Crowd intelligence trumps that of a given individual or subset of society every time. The advent of the car, after the horse, shaped society in determining the size of streets, what walkable cities are, public transport, and has had global impact, unanticipated at its inception.
If you do a bit of research on the history, history of cities, cities of power, etc, they don't fit in a single timeline. They are multiple. Every human society and city has its own history. Each city is its history (no matter what it might be).
The histories in each city are a part of its uniqueness. When you travel through an entire city, where do you see and what do they look like? If it were that easy, there would be no need for travel. Instead, travel around a city or travel from one city to another,
see the different features and take a look at them. Remember, all the information you need is at your finger tips. It's there. You can also use a collective intelligence network to look up specific information in the city you are in, the list of businesses,
find out what is a great restaurant, or what a tourist attraction is like. All of these were shaped, by collective intelligence. Some individuals provide the tools and anchors for creating these building blocks from which collective intelligence can emerge.
Simple rules from which complex interactions can spawn.
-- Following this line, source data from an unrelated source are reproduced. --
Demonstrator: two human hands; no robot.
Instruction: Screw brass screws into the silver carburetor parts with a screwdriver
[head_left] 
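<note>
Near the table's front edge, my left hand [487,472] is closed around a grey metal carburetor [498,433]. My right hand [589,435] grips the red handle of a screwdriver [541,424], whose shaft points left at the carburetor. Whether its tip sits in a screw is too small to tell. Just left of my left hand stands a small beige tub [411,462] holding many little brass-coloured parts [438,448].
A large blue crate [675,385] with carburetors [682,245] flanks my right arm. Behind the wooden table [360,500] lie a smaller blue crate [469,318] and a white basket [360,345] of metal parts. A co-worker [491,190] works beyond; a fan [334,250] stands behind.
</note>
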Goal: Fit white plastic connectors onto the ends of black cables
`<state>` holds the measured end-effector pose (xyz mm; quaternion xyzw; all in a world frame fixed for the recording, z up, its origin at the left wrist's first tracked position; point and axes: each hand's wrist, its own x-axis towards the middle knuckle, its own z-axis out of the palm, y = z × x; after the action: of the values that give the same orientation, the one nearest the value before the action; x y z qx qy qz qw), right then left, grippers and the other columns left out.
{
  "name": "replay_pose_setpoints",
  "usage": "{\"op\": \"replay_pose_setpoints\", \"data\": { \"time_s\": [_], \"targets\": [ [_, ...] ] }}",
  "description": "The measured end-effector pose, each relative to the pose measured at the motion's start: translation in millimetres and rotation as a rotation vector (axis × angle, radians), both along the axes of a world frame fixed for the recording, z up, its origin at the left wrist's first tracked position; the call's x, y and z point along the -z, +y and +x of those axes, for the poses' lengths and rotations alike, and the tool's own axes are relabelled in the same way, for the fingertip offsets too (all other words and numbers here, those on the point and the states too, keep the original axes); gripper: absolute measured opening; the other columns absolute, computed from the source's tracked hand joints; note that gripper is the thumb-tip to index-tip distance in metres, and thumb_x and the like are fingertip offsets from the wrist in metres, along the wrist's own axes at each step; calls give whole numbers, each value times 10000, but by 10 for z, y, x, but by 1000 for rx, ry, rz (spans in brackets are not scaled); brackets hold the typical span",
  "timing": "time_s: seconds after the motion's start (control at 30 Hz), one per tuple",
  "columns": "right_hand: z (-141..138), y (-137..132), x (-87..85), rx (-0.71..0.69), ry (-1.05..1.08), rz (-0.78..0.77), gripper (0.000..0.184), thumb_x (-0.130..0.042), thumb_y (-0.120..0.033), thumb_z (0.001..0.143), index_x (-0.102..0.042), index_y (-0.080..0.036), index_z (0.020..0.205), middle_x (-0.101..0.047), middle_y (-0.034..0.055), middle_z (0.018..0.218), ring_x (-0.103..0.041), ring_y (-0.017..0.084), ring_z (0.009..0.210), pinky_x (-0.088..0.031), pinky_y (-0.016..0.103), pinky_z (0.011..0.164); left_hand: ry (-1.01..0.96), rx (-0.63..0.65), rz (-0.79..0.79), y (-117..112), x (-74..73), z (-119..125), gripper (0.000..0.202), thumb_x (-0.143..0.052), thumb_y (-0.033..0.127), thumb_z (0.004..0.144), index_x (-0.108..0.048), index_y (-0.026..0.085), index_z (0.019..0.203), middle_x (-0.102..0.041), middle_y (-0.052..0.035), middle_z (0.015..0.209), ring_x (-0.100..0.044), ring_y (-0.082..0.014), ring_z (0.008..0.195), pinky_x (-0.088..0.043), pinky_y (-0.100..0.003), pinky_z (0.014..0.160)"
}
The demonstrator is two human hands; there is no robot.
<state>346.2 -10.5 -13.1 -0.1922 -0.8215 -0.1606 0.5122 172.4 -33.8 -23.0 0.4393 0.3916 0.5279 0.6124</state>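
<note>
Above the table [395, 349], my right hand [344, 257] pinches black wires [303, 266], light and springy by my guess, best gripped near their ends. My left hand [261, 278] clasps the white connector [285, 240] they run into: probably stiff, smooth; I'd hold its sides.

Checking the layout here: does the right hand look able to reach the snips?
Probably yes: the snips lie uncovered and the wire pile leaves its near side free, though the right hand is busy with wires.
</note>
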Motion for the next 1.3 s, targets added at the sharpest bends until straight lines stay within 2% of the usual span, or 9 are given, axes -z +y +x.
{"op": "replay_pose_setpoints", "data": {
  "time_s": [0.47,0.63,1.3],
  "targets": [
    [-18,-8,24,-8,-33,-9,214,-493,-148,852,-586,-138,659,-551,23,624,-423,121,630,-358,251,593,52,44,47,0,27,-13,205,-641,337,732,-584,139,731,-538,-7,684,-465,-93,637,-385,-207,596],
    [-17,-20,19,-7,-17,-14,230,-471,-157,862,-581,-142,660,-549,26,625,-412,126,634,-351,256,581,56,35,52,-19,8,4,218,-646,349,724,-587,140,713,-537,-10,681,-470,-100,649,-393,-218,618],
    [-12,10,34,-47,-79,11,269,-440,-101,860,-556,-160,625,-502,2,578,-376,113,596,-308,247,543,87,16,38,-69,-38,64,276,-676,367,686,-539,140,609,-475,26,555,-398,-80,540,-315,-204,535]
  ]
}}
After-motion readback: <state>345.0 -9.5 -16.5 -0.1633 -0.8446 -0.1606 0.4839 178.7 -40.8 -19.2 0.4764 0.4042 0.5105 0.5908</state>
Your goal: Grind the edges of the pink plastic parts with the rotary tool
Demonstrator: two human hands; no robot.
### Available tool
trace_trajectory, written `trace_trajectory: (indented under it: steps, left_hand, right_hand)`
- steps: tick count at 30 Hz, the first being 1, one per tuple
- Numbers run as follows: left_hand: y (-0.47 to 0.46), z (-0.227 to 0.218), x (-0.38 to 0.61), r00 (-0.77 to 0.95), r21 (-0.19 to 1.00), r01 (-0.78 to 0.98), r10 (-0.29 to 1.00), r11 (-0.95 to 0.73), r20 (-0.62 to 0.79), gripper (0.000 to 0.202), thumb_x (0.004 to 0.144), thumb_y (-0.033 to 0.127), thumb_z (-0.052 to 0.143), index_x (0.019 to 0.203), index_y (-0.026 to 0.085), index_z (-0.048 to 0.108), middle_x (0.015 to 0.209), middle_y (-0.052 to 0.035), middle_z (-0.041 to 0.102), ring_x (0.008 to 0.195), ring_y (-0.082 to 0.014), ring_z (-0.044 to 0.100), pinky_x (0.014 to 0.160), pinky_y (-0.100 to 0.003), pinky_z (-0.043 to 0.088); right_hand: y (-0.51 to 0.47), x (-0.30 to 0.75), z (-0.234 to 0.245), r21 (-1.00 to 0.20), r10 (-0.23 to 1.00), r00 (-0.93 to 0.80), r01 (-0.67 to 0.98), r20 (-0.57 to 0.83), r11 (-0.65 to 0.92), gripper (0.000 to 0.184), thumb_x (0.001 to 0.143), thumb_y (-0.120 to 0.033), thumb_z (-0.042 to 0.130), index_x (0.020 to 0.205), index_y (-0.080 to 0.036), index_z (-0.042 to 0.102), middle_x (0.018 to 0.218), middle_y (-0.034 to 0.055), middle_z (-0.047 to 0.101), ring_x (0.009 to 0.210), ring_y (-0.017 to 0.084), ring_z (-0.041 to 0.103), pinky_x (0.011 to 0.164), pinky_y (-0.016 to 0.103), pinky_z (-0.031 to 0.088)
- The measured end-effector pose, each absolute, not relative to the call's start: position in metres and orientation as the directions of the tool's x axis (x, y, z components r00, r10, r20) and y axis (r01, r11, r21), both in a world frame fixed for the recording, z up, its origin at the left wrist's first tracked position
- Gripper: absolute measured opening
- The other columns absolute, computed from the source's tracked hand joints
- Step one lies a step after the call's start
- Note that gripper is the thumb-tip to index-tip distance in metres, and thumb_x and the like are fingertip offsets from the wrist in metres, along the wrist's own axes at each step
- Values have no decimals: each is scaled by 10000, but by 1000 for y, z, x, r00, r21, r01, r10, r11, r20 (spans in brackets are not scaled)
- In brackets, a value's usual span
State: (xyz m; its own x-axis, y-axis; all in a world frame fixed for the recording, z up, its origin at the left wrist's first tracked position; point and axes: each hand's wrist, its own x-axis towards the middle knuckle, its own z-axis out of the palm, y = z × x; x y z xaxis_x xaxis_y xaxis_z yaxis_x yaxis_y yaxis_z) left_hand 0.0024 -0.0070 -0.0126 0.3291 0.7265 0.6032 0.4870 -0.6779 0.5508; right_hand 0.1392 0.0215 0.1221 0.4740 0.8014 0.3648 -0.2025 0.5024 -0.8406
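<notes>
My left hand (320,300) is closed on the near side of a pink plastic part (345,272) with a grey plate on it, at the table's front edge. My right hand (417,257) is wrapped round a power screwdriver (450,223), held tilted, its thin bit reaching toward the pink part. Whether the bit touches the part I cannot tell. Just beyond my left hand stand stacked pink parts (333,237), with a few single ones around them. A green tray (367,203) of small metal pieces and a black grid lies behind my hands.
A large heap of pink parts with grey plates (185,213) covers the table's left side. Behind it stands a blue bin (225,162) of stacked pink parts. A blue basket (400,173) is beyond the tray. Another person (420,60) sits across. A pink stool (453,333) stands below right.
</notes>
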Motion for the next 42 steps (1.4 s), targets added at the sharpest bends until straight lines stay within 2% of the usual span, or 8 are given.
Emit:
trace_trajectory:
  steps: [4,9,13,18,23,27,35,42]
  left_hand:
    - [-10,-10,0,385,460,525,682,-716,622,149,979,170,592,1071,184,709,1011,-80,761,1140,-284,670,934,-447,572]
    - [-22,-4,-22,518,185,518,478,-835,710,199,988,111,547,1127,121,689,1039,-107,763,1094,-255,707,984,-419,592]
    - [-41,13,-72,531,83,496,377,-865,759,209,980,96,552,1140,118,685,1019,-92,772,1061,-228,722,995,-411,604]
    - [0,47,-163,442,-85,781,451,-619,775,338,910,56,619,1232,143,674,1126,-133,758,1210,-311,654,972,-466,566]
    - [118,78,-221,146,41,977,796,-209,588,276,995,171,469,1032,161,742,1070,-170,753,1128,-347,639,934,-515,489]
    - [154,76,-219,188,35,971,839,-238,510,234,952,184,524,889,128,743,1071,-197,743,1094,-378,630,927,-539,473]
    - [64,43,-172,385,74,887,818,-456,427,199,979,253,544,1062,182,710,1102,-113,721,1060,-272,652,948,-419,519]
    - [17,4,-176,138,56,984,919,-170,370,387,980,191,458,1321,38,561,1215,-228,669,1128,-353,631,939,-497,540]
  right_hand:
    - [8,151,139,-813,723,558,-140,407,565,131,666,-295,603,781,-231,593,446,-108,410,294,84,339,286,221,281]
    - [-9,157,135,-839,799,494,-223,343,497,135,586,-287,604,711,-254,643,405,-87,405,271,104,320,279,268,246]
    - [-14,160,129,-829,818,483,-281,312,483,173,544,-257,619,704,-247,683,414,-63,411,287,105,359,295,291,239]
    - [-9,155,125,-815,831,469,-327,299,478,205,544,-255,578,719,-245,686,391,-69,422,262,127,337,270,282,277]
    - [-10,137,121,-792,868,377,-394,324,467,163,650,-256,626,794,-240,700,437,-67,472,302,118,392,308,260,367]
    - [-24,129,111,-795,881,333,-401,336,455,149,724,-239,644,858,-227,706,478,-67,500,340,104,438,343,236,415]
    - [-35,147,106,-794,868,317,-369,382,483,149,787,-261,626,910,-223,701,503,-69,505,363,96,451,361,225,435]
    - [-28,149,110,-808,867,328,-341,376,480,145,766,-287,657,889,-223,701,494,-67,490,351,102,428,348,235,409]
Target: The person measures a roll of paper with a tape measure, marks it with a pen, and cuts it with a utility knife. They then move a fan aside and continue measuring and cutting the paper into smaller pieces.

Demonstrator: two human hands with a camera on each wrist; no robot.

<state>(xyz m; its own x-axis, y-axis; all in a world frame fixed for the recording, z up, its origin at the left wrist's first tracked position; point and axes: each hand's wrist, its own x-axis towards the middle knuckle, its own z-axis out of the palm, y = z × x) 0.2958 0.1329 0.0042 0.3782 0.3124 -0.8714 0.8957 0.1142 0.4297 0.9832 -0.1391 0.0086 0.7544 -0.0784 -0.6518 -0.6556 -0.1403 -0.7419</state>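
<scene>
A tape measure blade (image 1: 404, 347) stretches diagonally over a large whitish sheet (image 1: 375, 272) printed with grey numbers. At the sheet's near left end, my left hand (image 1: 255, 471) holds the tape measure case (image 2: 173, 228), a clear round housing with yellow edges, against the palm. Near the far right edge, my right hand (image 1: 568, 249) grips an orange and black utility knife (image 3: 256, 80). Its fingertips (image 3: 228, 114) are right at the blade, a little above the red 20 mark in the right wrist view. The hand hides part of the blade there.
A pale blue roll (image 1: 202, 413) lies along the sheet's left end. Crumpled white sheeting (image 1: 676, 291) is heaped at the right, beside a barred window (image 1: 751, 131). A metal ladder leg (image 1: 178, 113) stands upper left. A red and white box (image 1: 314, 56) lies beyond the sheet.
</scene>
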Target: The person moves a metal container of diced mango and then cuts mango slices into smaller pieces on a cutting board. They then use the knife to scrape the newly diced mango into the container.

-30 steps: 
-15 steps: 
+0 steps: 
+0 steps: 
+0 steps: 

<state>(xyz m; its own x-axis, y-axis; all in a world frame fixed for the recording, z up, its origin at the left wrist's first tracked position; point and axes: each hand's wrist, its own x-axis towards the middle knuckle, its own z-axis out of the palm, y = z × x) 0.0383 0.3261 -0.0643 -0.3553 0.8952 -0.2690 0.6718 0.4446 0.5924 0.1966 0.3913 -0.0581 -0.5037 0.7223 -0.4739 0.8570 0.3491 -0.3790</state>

Thinking in graphs versus collating lists and tallying like a mere anarchist.
There are the visionaries, R. Buckminster Fullers of this world, the engineers, printers, Ohio Rubber Company workers, the Wilsons of technology,
the McKennas of vision quests, and the RA Wilsons of maybelogic and paradigm expansion - these are the individuals living beyond their time, already living and breathing in our collective futures. Visionaries building, visionaries not selling promises,
visionaries delivering and seeing what the world does with the pivotal lego blocks of engineering, commerce, and culture they provide as visions plucked from dreams, not prematurely shared.
Collective intelligence comes from collective vision, avoiding the saccades of the
individual eye as focus can be kept and held without losing our directional appeal to a shared humanity.